C’est pour cela que j’avais prévu des tuyaux que l’on appelle « downcombers ». J’aime bien que la charge aille bien au fond de l’alambic, afin d’homogénéiser. Il s’agit d’un tube de cuivre de plombier, hyper mince. La dernière fois que j’ai chargé l’alambic, j’ai remarqué je le liquide n’allait pas vraiment au fond. J’ai regardé ce qui s’était passé après la distillation, et en fait l’acidité avait bouffé tout le cuivre, en trois ans. Donc j’ai dit aux gars : « on ne fait pas de 2600 en esters avec le Hot Pot. Il date de fin XIXème, il est encore en forme, mais il est délicat ». Nous allons donc construire un retors qui sera complètement prévu pour travailler avec ces éléments acidifiés. Les parties au contact du liquide seront en inox, et naturellement toutes les parties gazeuses seront totalement en cuivre.
Quand tu es arrivé à la WIRD, il n’y avait finalement que le Old Gregg qui tournait, pour ce qui est des appareils discontinus…
Tout à fait, le Vulcain ne tournait plus depuis le début des années 2000, le Hot Pot n’existait pas et le Rockley était un élément de décoration du parking, qui faisait office de rond-point ! Nous avons un autre alambic qui s’appelle le Batson, qui est à mon avis techniquement le frère du Old Gregg.

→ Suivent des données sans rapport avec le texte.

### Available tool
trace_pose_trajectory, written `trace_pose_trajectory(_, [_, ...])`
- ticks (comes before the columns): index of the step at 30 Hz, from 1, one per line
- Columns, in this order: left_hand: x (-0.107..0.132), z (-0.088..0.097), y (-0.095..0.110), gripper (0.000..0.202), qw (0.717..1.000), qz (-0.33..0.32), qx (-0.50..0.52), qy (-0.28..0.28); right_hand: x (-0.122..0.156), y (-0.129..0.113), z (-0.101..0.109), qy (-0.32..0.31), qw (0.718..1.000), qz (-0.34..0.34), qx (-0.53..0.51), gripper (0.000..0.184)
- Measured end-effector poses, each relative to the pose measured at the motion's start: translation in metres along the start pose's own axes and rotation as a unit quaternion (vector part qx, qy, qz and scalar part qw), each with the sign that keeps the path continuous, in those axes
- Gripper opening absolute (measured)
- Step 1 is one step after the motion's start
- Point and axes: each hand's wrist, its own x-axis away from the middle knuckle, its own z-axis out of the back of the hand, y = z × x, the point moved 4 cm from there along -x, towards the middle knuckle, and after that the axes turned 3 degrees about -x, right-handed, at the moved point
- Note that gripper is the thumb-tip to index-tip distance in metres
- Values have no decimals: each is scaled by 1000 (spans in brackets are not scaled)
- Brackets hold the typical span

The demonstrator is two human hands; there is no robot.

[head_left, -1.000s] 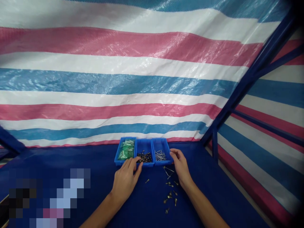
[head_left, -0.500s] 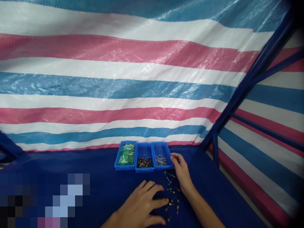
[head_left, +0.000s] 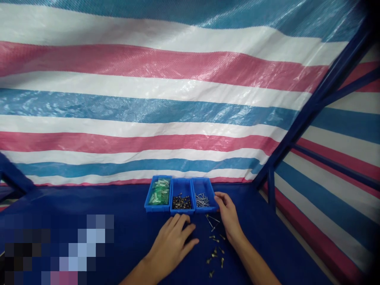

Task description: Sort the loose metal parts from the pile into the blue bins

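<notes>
Head: left hand (head_left: 170,247), right hand (head_left: 228,215), blue bins (head_left: 182,208)

view from my head, looking forward and down. ahead of me, a creased woven tarpaulin (head_left: 142,99) in pink, white and blue bands forms the back wall, its surface glossy under soft, even light. to my right, a second striped tarpaulin (head_left: 335,166) forms the side wall behind a dark blue metal frame (head_left: 308,107) of diagonal and upright bars. below lies a dark blue bench (head_left: 124,200), partly hidden at lower left by a pixelated patch (head_left: 59,249).
</notes>
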Motion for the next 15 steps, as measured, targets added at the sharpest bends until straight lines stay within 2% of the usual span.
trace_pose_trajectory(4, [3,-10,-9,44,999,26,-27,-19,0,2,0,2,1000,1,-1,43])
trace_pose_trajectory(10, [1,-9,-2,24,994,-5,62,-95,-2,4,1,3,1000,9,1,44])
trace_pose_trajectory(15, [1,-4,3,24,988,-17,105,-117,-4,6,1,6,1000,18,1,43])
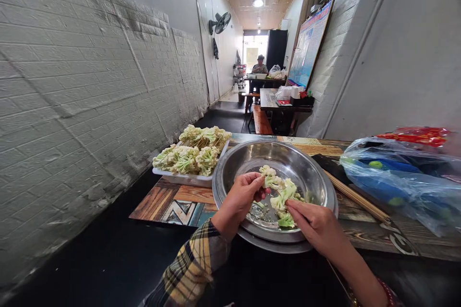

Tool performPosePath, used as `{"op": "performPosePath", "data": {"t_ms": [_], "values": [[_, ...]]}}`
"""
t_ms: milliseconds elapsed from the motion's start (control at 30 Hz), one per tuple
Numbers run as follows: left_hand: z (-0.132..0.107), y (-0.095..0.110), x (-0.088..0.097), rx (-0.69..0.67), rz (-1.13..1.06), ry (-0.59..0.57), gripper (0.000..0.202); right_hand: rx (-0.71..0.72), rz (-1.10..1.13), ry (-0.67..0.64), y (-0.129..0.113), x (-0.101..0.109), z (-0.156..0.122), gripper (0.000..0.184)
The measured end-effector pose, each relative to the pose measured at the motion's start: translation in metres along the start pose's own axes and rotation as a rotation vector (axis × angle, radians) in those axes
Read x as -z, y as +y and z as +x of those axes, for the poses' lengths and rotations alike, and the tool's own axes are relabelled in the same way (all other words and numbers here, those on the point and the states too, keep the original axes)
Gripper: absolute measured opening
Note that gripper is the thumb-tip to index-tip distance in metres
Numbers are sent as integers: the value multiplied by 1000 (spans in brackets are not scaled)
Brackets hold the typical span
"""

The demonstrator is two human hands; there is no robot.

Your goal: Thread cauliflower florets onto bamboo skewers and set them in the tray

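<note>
My left hand (240, 200) pinches a cauliflower floret (270, 178) over a steel bowl (306, 168). My right hand (314, 223) is closed on another floret (285, 195) just beside it. More loose florets lie in the bowl bottom under my fingers. A white tray (182, 178) piled with skewered cauliflower (192, 153) stands to the left of the bowl, touching its rim.
Bamboo skewers (356, 197) lie right of the bowl. A clear plastic bag (406, 177) with blue contents sits at the right. A brick wall (79, 96) runs along the left. Far down the aisle a person (259, 65) sits at other tables.
</note>
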State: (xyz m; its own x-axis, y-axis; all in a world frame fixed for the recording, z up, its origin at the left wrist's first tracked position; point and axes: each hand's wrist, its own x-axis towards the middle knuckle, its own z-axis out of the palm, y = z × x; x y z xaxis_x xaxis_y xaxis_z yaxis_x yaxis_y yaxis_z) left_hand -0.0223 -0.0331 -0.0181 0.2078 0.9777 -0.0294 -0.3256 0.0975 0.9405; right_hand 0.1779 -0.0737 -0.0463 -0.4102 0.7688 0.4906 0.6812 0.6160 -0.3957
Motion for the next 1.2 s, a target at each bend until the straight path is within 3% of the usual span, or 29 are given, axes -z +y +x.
{"op": "performPosePath", "data": {"t_ms": [267,567,1200], "values": [[-2,4,-1,70,-29,7,29,48,-76,87,1,-8,0,29],[0,2,1,126,-49,-29,28,65,-98,88,2,-6,2,30],[-1,2,-5,79,7,-23,32,-8,-52,52,-4,-4,13,31]]}}
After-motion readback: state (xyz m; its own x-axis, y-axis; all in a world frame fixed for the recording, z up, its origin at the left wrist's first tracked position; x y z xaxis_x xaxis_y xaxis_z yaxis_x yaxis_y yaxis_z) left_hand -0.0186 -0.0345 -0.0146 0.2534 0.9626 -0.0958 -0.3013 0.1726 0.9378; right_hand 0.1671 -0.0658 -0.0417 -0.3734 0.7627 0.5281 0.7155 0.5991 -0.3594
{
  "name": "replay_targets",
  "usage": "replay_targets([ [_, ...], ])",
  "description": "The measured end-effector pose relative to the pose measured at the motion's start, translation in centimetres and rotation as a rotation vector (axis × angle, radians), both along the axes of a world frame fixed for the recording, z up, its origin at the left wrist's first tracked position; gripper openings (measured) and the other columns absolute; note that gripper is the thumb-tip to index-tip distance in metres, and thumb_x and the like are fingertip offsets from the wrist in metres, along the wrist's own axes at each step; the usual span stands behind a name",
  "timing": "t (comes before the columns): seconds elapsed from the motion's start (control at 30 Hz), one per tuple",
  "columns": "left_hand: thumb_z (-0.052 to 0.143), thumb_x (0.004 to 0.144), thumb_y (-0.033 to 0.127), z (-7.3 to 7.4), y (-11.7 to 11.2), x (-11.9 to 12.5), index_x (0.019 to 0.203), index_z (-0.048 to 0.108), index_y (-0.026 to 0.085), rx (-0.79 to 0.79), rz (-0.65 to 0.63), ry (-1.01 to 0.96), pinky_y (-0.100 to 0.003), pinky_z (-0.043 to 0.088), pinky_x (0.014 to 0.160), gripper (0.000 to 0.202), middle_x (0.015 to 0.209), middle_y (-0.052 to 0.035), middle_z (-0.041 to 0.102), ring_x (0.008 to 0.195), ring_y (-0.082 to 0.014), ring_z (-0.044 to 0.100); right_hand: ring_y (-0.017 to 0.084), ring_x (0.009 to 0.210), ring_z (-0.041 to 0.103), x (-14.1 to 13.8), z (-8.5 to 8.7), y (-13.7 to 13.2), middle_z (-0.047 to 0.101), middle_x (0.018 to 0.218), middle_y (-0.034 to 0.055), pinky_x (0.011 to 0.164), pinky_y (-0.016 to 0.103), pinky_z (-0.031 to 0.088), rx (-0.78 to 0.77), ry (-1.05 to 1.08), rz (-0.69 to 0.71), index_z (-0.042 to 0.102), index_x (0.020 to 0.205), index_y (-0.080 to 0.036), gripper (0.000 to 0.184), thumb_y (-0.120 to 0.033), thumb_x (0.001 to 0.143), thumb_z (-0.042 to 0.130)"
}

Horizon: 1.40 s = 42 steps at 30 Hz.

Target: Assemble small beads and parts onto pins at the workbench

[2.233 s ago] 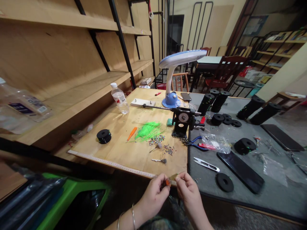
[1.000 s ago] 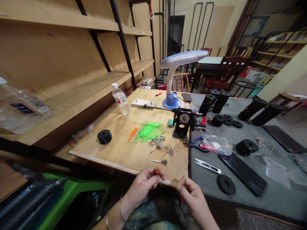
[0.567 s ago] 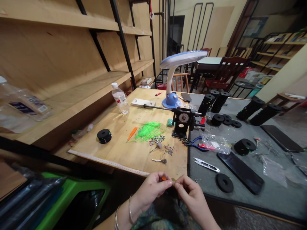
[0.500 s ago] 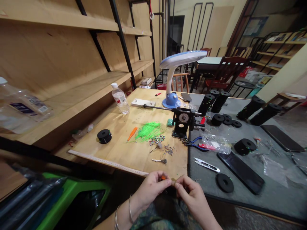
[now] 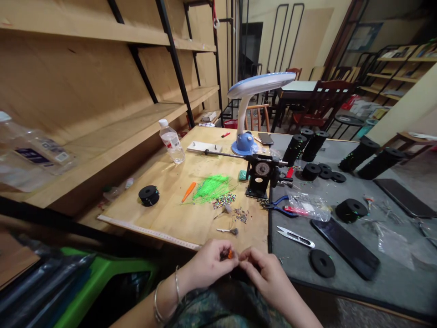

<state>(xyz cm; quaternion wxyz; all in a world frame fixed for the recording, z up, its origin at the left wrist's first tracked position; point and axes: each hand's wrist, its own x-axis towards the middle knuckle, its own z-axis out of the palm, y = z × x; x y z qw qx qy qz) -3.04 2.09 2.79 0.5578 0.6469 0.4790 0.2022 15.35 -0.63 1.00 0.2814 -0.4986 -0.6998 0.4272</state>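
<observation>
Close together in front of the table's near edge, both hands have their fingers pinched. My left hand (image 5: 211, 262), with two bangles at its wrist, is closed around a small orange thing (image 5: 230, 254) that shows between the fingers; its kind is hard to tell. The fingertips of my right hand (image 5: 261, 269) meet beside it, and whatever they pinch is too small to make out. Just beyond the hands lie a small dark-tufted piece (image 5: 232, 231), thin metal bits (image 5: 241, 215), coloured beads (image 5: 224, 200) and a heap of bright green strands (image 5: 213, 187).
An orange tool (image 5: 188, 192) and a black foam spool (image 5: 149, 195) lie to the left. A black winding machine (image 5: 260, 180) stands mid-table before a lamp (image 5: 243, 143). Thread snips (image 5: 295, 237), pliers (image 5: 282, 206), a phone (image 5: 346, 248) and a foam disc (image 5: 322, 263) are on the grey mat.
Both hands have shifted slightly left, the left one turning so that more of its curled fingers and the orange thing show. The things on the table have stayed put.
</observation>
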Motion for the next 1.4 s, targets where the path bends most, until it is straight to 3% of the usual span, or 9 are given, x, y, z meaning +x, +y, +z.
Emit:
replay_targets([
  [0.23,0.053,0.078,0.023,0.1,0.8,-1.7,0.073,0.062,0.015,0.196,-0.030,0.212,-0.022,0.033,0.053,0.013,0.060,0.0029,0.053,0.055,-0.0117,0.045,0.013,0.051,0.049,0.0,-1.3,-0.4,0.053,0.057,-0.0025,0.053,0.022,0.032,0.108,-0.088,-0.021,0.056,0.070,-0.020,0.019,-0.023,0.087,0.048],
  [0.4,0.046,0.086,0.026,-1.0,3.2,-5.4,0.085,0.060,0.018,0.645,0.241,0.560,-0.030,0.042,0.070,0.016,0.082,-0.0060,0.065,0.076,-0.0209,0.058,0.011,0.048,0.039,-0.1,-2.1,0.1,0.043,0.053,-0.0055,0.048,0.022,0.030,-0.108,0.263,-0.320,0.051,0.065,-0.019,0.035,-0.050,0.081,0.057],
  [0.53,0.047,0.088,0.032,-2.2,4.8,-7.7,0.091,0.060,0.019,0.811,0.327,0.740,-0.037,0.044,0.075,0.018,0.089,-0.0091,0.067,0.085,-0.0257,0.060,0.006,0.039,0.023,-0.2,-2.6,0.2,0.030,0.043,-0.0123,0.040,0.019,0.018,-0.341,0.522,-0.389,0.048,0.067,-0.020,0.047,-0.065,0.070,0.063],
  [0.73,0.057,0.085,0.033,-1.0,2.9,-4.9,0.104,0.061,0.018,1.058,0.367,0.747,-0.053,0.028,0.101,0.025,0.114,-0.0133,0.064,0.114,-0.0331,0.048,0.005,0.037,0.023,-0.2,-3.1,0.1,0.034,0.040,-0.0123,0.040,0.019,0.013,-0.374,0.577,-0.442,0.048,0.068,-0.019,0.048,-0.064,0.069,0.065],
  [0.87,0.051,0.085,0.015,-1.1,1.7,-0.8,0.097,0.063,0.018,0.933,0.102,0.598,-0.040,0.041,0.089,0.017,0.108,-0.0104,0.062,0.103,-0.0259,0.051,0.005,0.037,0.022,-0.4,-3.2,-0.1,0.033,0.039,-0.0125,0.041,0.019,0.013,-0.375,0.627,-0.445,0.049,0.068,-0.019,0.047,-0.063,0.070,0.066],
  [1.03,0.043,0.084,0.008,-2.2,2.5,1.3,0.083,0.061,0.018,0.798,0.090,0.620,-0.039,0.044,0.077,0.020,0.089,-0.0090,0.061,0.089,-0.0257,0.052,0.006,0.037,0.022,-0.2,-3.6,-0.6,0.032,0.039,-0.0123,0.041,0.020,0.013,-0.377,0.643,-0.452,0.050,0.068,-0.019,0.048,-0.064,0.070,0.065],
  [1.17,0.044,0.086,0.015,-1.9,2.1,0.7,0.078,0.056,0.019,0.641,0.160,0.351,-0.036,0.043,0.073,0.015,0.080,-0.0057,0.058,0.081,-0.0232,0.053,0.006,0.037,0.022,-0.2,-3.7,-1.0,0.033,0.039,-0.0123,0.041,0.020,0.013,-0.367,0.666,-0.450,0.050,0.068,-0.019,0.048,-0.064,0.071,0.065],
  [1.3,0.054,0.085,0.028,-2.0,0.4,0.6,0.079,0.053,0.019,0.256,0.308,-0.062,-0.027,0.043,0.064,0.011,0.072,-0.0006,0.055,0.067,-0.0161,0.054,0.005,0.037,0.022,-0.7,-3.1,-1.2,0.033,0.039,-0.0125,0.042,0.019,0.014,-0.383,0.686,-0.457,0.051,0.069,-0.019,0.048,-0.064,0.071,0.065],
  [1.4,0.066,0.077,0.036,-2.7,-0.6,1.3,0.085,0.055,0.016,-0.039,0.378,-0.328,-0.023,0.043,0.057,0.024,0.071,0.0019,0.055,0.059,-0.0111,0.051,0.005,0.038,0.024,-1.1,-2.7,-1.2,0.035,0.039,-0.0118,0.042,0.019,0.016,-0.369,0.667,-0.453,0.051,0.068,-0.018,0.048,-0.064,0.071,0.065],
])
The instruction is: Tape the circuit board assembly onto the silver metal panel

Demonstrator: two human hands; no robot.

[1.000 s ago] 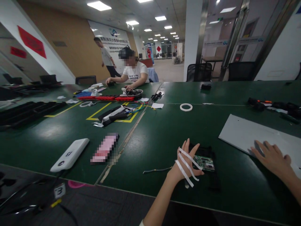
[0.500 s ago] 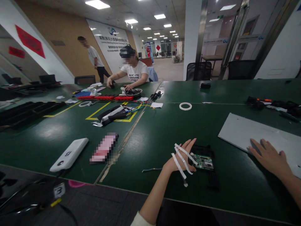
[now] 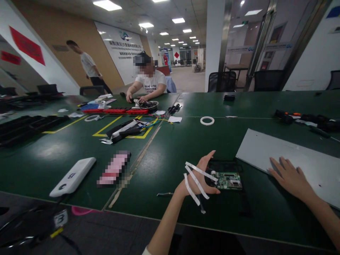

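Observation:
My left hand (image 3: pixel 199 177) rests on the left edge of a small green circuit board (image 3: pixel 227 180) that lies in a black holder (image 3: pixel 225 166) on the green table (image 3: pixel 170 152). Three white tape strips (image 3: pixel 195 179) stick across the back of this hand. Its thumb and fingers curl around the board's edge. My right hand (image 3: pixel 289 177) lies flat, fingers spread, on a grey sheet panel (image 3: pixel 281 152) to the right. A thin loose wire (image 3: pixel 164 194) lies just left of my left wrist.
A white power bank (image 3: pixel 73 176) and a pink phone (image 3: pixel 114 173) lie at the front left. A white tape roll (image 3: pixel 207 120) sits mid-table. Black tools (image 3: pixel 305 118) lie far right. Another person sits at the far end beside red trays (image 3: pixel 117 111); someone walks behind.
My left hand has slid from over the board to its left edge and curled around it. The view shifted slightly left. The walking person has moved left.

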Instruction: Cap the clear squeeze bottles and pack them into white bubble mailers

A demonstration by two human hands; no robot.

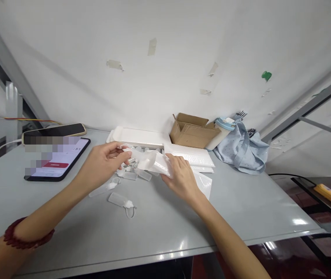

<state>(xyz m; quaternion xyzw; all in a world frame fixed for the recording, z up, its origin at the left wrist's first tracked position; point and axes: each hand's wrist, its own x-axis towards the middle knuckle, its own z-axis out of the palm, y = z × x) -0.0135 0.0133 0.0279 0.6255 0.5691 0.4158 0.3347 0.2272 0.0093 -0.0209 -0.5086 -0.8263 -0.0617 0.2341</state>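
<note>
My left hand (104, 162) pinches a small translucent squeeze bottle (134, 154) between thumb and fingers. The bottle's far end is at the opening of a white bubble mailer (160, 164); how far it reaches inside is hard to make out. Fingers wrapped round its right side, my right hand (182, 180) grips that mailer, its mouth gaping toward the left. Below and between the hands lie several similar bottles (144, 174) in a loose pile. Nearer the front, a single bottle (118, 200) with a white cap and a looped strap rests on the grey table (153, 232).
White mailers (142, 136) are stacked against the wall, with more mailers (194, 157) right of them. Behind stands an open cardboard box (193, 133), beside a lidded cup (222, 133) and a blue cloth bag (245, 151). Two phones, one lit (75, 155), lie at left.
</note>
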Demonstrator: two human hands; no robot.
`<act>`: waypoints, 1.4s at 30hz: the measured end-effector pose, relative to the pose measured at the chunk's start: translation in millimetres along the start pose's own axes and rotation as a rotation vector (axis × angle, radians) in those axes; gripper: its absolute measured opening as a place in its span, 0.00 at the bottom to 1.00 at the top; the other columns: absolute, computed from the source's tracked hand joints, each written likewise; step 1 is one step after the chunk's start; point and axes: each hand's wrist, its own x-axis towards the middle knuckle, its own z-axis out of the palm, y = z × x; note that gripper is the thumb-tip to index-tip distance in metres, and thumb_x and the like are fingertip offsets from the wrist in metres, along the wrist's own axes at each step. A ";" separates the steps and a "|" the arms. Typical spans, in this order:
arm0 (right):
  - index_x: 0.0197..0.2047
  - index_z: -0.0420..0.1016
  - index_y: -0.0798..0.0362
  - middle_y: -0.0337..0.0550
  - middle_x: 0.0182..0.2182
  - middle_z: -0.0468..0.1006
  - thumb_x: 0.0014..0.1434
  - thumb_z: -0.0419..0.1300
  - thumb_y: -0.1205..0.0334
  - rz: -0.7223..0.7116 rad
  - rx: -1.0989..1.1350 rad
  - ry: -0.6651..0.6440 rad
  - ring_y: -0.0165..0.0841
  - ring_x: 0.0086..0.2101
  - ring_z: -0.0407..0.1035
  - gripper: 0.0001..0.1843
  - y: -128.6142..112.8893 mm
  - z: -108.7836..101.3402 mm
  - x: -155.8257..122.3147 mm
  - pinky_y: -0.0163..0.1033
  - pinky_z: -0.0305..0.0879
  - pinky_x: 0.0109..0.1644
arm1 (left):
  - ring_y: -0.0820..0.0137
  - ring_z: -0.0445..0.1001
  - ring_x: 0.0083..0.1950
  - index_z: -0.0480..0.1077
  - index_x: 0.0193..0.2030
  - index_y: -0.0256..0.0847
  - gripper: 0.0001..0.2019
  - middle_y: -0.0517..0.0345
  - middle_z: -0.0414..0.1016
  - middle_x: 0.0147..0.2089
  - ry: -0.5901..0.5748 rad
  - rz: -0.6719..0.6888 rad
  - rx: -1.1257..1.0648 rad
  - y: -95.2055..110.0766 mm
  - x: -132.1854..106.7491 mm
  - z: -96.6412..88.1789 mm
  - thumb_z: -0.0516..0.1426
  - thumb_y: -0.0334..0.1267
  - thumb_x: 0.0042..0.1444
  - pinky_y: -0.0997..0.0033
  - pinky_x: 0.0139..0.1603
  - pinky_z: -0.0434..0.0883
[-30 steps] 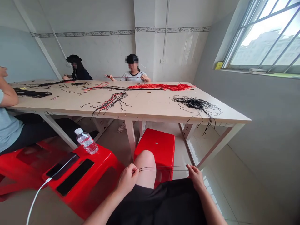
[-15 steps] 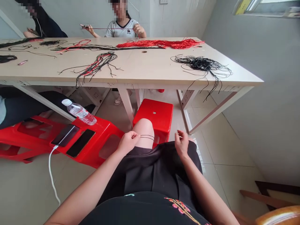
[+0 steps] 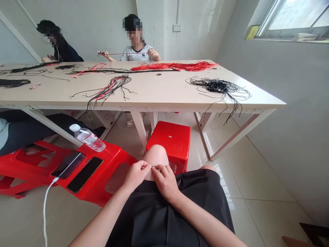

C’est toujours un élément du parking, car pour l’instant je n’ai pas encore le budget pour le réhabiliter. Il a un surnom qui n’est pas très politiquement correct : le « Batson’s bitch ». Ils disaient qu’il était très difficile à manier. Actuellement il dort à l’extérieur. Il ne s’abîme pas car le cuivre ne rouille pas, donc on le réparera un jour.
Lorsque l’on fait des recherches sur le nom de Batson, il est important de comprendre que tout comme Long Pond, la WIRD est un mariage de plein de distilleries. Elle s’appelait Stade’s à une époque, et au moment où George Stade construisait sa colonne, un distillateur récupérait les alambics de petites distilleries qui fermaient. Il faisait concurrence à Stade’s avec des rhums 100 % alambic. Dans les années 1930, ce distillateur qui s’appelait Charles Batson finit par fermer sa distillerie. Celle-ci a alors été rachetée par la WIRD. C’est de là que provient l’alambic Batson, et je pense que le Rockley vient de là également.
Il y avait une autre distillerie qui s’appelait Barbados Distillers. Elle était sur la colline à côté de chez nous, et nous en avons récupéré quelques pièces détachées ainsi qu’un tronçon de colonne qui ne sert plus à l’heure actuelle. Donc la West Indies Rum Distillery, c’est le résultat au moins de Batson, de Barbados Distillers, et de cette fameuse distillerie dont on ne sait rien, dont la WIRD a pris l’emplacement tout au début.
« C’est un emplacement magique pour une distillerie »,
parce que tu as de l’eau (c’est un domaine qui s’appelait Spring Garden – « le jardin des sources »). Et puis tu es aussi au bord de la mer, ce qui était idéal pour embarquer les fûts sur les bateaux. Cette distillerie avait sa propre jetée, où les bateaux venaient charger les fûts, pour les charger sur de plus gros bateaux, au port. Il y a même un document au parlement qui donne un droit éternel à la distillerie de construire sa propre jetée. Elle était en bois et s’est effondrée. Mais ce n’est pas trop grave car le port est à un kilomètre, donc nous pouvons charger nous-mêmes les bateaux.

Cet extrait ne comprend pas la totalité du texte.